- What the exercise asks
Print, in exact form, the lines below from the one containing "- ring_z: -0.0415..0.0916" through the one containing "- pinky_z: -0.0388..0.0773", and omit all others.

- Data
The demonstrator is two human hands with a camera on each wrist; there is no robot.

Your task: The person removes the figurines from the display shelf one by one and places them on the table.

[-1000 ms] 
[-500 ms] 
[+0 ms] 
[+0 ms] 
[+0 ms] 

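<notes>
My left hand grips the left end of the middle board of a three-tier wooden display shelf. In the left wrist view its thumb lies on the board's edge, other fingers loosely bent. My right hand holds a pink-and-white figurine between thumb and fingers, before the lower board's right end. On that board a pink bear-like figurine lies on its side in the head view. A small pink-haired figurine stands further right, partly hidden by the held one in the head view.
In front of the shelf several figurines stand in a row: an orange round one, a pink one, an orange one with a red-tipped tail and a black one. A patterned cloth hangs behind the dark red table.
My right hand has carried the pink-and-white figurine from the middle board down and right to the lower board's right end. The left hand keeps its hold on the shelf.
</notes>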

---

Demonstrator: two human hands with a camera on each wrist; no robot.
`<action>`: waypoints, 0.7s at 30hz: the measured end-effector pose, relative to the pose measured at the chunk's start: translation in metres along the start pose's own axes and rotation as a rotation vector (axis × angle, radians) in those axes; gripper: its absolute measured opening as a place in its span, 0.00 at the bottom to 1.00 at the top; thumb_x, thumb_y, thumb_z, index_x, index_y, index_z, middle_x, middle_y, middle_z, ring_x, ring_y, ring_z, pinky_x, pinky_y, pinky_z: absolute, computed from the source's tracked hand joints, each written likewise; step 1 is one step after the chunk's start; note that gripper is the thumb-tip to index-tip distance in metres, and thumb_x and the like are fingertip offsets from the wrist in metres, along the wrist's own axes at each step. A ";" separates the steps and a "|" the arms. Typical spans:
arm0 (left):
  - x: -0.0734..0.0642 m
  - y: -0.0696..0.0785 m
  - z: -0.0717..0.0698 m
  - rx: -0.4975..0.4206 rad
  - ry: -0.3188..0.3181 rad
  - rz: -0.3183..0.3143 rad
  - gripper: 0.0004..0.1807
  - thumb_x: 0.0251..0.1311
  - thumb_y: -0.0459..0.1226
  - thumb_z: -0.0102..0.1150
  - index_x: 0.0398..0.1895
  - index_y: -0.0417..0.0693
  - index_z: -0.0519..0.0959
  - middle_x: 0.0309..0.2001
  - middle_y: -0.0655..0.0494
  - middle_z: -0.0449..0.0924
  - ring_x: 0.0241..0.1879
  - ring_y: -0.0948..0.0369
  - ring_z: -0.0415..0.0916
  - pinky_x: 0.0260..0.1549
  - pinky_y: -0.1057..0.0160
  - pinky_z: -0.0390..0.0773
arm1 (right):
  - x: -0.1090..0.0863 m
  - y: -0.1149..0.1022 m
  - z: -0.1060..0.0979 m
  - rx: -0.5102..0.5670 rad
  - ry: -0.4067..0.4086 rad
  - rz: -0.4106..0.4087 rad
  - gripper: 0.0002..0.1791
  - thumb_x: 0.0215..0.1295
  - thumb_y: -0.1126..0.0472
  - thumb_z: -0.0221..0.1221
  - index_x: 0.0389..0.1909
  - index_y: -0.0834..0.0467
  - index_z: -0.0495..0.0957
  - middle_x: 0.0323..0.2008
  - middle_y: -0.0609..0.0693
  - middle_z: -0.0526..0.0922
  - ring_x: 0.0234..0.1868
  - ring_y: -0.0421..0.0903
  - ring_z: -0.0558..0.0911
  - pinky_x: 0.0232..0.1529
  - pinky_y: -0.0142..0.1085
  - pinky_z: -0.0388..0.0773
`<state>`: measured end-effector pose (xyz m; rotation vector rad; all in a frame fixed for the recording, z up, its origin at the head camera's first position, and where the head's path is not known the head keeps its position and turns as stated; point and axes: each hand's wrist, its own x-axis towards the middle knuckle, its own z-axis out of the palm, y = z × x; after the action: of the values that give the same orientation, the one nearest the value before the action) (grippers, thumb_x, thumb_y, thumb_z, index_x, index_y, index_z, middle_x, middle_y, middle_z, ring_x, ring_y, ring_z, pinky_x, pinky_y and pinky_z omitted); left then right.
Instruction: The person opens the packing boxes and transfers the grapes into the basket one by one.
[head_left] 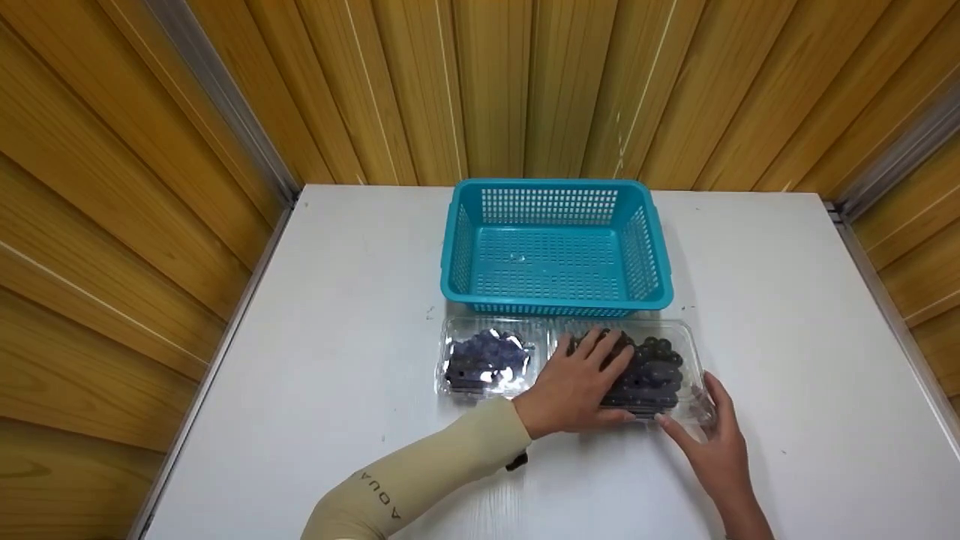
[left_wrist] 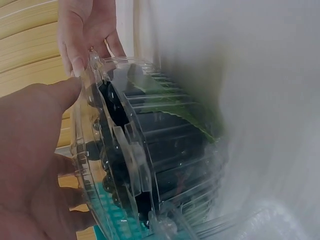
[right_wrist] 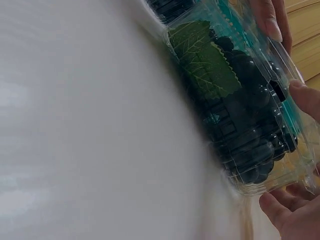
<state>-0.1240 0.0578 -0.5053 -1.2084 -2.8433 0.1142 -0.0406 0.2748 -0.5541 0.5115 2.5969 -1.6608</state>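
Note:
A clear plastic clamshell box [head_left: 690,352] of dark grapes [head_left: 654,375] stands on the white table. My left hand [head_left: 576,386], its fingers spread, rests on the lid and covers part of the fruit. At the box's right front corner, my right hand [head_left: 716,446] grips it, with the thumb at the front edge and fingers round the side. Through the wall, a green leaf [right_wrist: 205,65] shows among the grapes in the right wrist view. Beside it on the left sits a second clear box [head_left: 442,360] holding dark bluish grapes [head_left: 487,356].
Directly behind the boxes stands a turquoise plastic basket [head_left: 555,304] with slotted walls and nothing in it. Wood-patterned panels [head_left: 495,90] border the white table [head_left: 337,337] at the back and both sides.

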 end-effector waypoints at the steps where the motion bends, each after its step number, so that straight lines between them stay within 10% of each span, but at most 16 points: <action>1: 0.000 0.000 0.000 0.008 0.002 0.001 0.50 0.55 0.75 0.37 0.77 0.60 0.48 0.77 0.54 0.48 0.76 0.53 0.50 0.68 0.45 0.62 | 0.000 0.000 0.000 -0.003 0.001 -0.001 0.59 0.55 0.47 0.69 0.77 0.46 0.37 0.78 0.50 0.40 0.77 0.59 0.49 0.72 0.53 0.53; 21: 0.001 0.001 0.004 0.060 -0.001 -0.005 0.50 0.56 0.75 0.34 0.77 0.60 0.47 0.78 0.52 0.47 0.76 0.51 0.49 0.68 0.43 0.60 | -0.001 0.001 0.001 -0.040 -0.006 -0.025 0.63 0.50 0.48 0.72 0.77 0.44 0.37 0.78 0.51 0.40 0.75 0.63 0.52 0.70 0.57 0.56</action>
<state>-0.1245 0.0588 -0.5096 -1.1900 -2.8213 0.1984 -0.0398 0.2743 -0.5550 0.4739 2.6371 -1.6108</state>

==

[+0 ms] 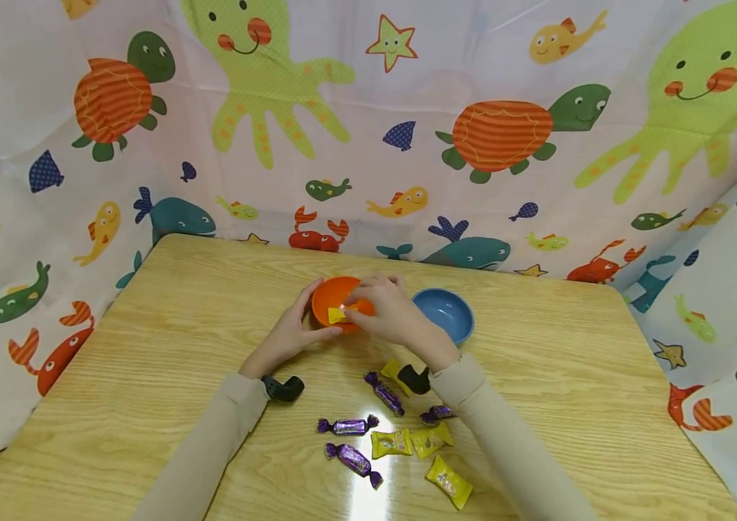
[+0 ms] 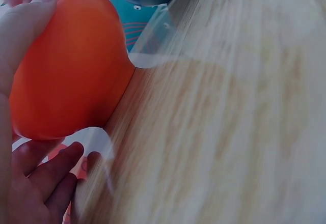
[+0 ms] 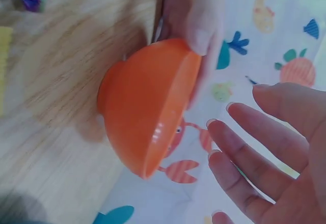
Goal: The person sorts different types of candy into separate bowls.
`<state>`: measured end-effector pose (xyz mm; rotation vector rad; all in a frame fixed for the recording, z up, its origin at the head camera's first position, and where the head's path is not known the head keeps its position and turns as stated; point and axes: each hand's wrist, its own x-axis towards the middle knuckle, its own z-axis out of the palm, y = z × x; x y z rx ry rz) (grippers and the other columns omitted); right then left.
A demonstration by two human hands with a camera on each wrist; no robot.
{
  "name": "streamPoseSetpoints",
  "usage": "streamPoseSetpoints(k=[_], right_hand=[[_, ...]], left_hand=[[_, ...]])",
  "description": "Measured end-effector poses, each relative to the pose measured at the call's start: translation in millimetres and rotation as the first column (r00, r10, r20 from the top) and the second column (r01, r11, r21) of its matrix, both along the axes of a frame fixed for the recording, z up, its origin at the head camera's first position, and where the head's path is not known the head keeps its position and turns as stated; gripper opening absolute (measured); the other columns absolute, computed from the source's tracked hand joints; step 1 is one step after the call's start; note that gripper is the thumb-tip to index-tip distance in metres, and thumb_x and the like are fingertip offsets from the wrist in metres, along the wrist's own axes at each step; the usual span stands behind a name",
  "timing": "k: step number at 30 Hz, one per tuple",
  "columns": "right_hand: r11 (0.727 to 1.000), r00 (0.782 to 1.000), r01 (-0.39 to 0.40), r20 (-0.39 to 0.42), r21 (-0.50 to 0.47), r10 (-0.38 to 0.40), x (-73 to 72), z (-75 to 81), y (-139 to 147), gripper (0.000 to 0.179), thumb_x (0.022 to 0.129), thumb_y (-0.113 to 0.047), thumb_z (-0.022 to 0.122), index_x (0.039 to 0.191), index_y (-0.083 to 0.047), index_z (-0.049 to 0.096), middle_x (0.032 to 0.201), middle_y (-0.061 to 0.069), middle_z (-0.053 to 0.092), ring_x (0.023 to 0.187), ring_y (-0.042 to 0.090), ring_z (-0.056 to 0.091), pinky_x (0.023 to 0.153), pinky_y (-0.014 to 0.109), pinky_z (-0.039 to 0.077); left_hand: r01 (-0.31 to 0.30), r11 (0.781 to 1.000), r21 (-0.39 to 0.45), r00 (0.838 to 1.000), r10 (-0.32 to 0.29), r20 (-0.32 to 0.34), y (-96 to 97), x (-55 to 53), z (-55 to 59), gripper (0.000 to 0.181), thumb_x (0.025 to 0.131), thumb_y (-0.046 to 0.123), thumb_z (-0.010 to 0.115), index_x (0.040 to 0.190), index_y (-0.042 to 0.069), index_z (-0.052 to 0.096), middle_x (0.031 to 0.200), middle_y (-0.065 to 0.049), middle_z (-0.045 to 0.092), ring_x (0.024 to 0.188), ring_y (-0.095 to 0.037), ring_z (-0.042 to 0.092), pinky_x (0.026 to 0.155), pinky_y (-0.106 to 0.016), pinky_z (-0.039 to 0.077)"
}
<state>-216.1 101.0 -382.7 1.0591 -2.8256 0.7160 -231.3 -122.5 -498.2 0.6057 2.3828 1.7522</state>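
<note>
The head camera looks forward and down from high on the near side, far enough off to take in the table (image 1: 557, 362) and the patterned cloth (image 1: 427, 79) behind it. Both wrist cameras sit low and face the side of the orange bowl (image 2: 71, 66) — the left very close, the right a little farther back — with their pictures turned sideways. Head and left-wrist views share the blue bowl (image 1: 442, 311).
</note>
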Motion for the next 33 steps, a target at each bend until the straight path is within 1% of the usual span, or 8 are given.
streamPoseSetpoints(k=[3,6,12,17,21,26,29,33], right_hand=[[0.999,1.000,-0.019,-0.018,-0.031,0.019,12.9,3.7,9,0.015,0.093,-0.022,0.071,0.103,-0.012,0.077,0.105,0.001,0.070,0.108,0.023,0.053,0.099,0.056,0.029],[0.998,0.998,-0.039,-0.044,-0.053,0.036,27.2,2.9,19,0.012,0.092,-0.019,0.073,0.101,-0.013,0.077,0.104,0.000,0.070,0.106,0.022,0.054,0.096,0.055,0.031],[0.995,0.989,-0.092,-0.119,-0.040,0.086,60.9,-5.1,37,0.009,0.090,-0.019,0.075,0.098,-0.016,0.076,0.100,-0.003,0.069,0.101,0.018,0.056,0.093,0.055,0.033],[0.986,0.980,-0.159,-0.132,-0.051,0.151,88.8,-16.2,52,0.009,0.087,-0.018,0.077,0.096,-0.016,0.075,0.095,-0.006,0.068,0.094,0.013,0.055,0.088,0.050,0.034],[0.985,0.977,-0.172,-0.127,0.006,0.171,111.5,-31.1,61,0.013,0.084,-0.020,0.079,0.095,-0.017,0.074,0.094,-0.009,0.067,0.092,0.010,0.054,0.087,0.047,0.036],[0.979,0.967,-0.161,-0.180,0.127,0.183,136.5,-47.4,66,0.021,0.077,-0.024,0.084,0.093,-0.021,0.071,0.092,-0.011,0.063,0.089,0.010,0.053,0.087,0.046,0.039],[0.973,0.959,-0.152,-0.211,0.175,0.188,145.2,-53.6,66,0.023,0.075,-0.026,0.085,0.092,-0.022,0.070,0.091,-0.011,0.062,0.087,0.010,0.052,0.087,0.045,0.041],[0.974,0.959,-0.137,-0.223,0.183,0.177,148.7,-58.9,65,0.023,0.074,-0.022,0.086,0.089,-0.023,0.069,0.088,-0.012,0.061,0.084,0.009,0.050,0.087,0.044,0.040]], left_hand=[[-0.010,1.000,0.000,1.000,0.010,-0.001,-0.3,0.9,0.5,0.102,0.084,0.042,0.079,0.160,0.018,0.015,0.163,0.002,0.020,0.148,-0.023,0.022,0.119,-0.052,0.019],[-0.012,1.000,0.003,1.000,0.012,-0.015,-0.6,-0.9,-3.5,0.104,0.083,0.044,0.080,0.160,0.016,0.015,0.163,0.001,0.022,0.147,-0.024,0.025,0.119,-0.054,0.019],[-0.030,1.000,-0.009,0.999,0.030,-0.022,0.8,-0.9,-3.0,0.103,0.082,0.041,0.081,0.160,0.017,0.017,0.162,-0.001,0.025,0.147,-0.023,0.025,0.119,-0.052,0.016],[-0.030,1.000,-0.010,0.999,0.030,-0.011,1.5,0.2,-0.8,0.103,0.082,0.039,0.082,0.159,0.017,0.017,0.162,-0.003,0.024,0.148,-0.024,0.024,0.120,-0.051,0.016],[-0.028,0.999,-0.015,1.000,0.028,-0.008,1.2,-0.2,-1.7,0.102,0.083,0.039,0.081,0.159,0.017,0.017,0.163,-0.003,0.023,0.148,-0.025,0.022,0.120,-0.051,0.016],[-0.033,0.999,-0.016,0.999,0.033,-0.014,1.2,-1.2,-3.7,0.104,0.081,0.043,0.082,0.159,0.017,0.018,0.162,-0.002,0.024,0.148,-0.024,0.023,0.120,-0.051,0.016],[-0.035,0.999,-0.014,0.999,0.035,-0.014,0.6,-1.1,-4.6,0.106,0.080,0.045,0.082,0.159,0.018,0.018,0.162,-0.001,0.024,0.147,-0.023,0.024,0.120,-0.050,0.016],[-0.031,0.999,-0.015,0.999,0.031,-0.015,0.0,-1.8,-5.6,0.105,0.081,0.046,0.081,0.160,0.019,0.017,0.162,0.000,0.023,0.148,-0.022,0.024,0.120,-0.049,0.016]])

- Solved exercise
  - ring_z: -0.0415..0.0916
  - pinky_x: 0.0260..0.1549
  - pinky_y: -0.1057..0.0160
  - pinky_z: -0.0390..0.0773
arm1 (right):
  - x: -0.1090..0.0863 m
  - y: -0.1149..0.1022 m
  - z: -0.1060..0.0979 m
  - rx: -0.5102..0.5670 rad
  - ry: -0.4067..0.4086 rad
  - rz: -0.4106..0.4087 rad
  - gripper: 0.0002..0.1791
  - thumb_x: 0.0215..0.1295
  - thumb_y: -0.1126..0.0472
  - thumb_z: -0.0221..0.1221
  - index_x: 0.0389..0.1909
  - index_y: -0.0834..0.0467
  - index_z: -0.0495..0.0957
  - middle_x: 0.0323..0.2008
  - middle_y: -0.0609..0.0693
  - middle_z: -0.0526..0.0922
  - ring_x: 0.0234..0.1868
  - ring_y: -0.0421..0.0903
  - ring_z: -0.0558..0.0911
  - pinky_x: 0.0232..0.1529
  - pinky_y: -0.0142..0.1085
  - pinky_z: -0.0388..0.0773

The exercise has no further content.